__DATA EXCERPT__
::::
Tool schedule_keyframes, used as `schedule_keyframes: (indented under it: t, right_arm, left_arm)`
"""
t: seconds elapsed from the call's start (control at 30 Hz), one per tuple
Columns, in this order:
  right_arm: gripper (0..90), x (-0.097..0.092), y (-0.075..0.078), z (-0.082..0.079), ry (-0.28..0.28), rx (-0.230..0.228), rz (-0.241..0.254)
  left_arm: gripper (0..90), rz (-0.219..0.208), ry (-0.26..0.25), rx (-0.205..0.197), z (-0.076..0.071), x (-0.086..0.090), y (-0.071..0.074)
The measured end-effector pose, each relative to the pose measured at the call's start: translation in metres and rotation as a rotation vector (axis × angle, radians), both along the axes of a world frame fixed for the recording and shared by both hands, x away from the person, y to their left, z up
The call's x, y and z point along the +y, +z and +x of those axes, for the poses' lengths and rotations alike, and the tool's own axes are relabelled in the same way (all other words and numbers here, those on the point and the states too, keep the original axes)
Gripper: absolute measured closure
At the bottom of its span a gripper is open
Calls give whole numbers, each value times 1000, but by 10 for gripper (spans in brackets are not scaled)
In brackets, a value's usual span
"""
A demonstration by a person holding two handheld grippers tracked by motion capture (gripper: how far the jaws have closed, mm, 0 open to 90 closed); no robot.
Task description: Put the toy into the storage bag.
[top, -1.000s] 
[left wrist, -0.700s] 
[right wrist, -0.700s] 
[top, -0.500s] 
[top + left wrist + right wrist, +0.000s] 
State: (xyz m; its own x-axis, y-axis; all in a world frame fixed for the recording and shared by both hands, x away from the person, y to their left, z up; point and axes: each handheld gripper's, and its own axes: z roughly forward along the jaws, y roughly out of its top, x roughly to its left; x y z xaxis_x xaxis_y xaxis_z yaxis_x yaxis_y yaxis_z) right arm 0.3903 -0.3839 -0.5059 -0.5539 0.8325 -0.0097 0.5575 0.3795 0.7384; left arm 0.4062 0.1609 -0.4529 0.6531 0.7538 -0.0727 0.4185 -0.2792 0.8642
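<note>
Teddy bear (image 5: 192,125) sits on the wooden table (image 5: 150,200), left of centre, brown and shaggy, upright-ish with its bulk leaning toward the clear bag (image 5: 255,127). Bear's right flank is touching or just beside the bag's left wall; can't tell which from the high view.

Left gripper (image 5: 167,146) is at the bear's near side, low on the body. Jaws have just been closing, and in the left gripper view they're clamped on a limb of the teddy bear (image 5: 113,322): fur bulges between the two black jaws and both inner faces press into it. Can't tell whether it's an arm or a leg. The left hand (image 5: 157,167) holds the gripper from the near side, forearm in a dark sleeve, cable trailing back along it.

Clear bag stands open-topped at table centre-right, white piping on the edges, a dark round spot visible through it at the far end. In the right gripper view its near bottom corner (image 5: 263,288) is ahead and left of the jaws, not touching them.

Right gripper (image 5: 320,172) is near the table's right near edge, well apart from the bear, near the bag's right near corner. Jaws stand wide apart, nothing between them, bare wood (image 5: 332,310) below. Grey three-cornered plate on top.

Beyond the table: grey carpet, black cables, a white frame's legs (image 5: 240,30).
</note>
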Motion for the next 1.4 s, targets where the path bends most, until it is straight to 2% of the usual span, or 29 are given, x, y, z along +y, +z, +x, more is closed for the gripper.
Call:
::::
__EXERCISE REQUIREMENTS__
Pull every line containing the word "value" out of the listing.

__YOUR RESPONSE__
Calls give whole numbers, each value times 1000, but by 10 for gripper (spans in brackets are not scaled)
In brackets, a value's usual span

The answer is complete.